ProtecT had brought good news for patients, he repeated, since it had revealed that if they had clinically localized disease the risk of dying from the cancer—irrespective of treatment—was “very, very, low.”
The second analysis from ProtecT published in the New England Journal of Medicine under the lead authorship of Jenny Donovan, OBE, FMedSci, PhD, Professor of Social and Community Medicine at the University of Bristol (DOI: 10.1056/NEJMoa1606221) documented the side effects and looked at how patients felt about receiving each of the three initial treatments.
“This is absolutely critical because up until now we had insufficient information about the short-, medium- and long term outcomes of giving all these treatments,” Hamdy said. He regarded this as “really important” because patients could now weigh the benefits and drawbacks of each treatment in the light of hard data on their likely survival. “It's going to allow a patient to know what the likely consequences of these treatments are on quality of life, sexual life anxiety status, continence,” he noted.
When he was asked for his latest recommendations to clinicians, he said patients needed to have the data. “Give them the right information so that they're able to make an informed choice about how they are going to decide what treatment they would like for themselves,” he said. But he emphasized that patients had no need to panic and should “not to rush into making these decisions.
And he pointed out that active monitoring was a completely valid option for many men who are diagnosed with PSA-detected prostate cancer. “The active monitoring program allows them to avoid the side effects of treatment,” he said.

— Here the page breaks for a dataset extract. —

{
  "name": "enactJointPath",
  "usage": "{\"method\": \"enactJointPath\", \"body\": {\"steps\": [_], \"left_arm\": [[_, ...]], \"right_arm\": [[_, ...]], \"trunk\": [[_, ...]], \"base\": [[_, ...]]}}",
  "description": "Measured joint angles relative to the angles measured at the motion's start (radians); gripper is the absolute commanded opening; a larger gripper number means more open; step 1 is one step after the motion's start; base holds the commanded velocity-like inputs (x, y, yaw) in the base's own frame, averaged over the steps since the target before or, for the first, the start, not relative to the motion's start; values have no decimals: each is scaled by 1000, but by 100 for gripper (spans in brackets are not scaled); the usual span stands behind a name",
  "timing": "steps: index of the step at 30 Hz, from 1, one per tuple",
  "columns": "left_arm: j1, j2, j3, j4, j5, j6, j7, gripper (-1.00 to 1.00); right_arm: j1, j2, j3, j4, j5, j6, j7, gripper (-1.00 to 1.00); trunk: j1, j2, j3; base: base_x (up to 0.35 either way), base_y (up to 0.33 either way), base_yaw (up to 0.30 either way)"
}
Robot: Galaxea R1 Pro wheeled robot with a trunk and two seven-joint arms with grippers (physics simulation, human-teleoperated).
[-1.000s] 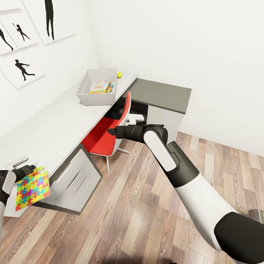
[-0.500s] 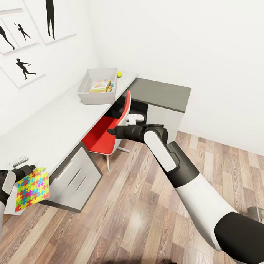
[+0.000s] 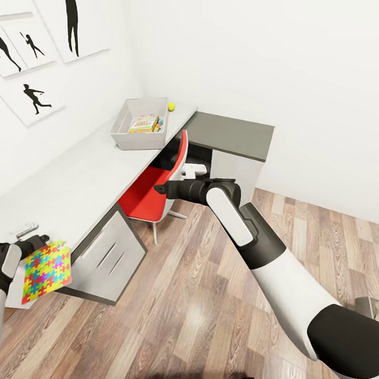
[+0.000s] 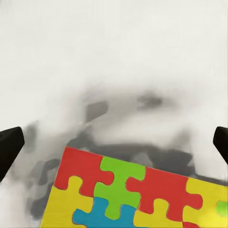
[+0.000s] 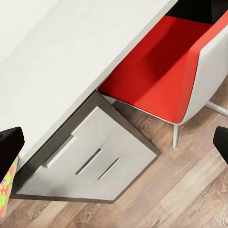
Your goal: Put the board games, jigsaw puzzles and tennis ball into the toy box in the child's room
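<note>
Surface (image 3: 73,178) is running long along the wall | toy box (image 3: 121,138) is sitting at its far end, a board game (image 3: 144,124) already lying inside | jigsaw puzzle (image 3: 46,271) is hanging off the near edge, left hand (image 3: 33,240) pinching it for carrying | right hand (image 3: 162,189) is idling open over the chair (image 3: 151,194) | tennis ball (image 3: 171,106) is waiting beside the box.

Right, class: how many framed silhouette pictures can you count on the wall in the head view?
4, all on the wall above the desk: one cut by the top-left corner, a tall figure, two figures, and one lowest. More may hang beyond the frame's edge.
</note>
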Motion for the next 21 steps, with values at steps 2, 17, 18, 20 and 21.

In an accompanying comment in the New England Journal of Medicine, Anthony V. D'Amico, MD, PhD, Chief of Genitourinary Radiation Oncology at Brigham and Women's Hospital and the Dana-Farber Cancer Institute in Boston, as well as Professor of Radiation Oncology, Harvard Medical School, wrote that the “best” initial approach to low-risk and intermediate-risk prostate cancer remained unknown. He agreed about the need for longer-term results. But he wrote that men could select a treatment using the data on health-related quality of life without fear of possibly selecting a less effective cancer therapy.
Peter M. Goodwin is a contributing writer.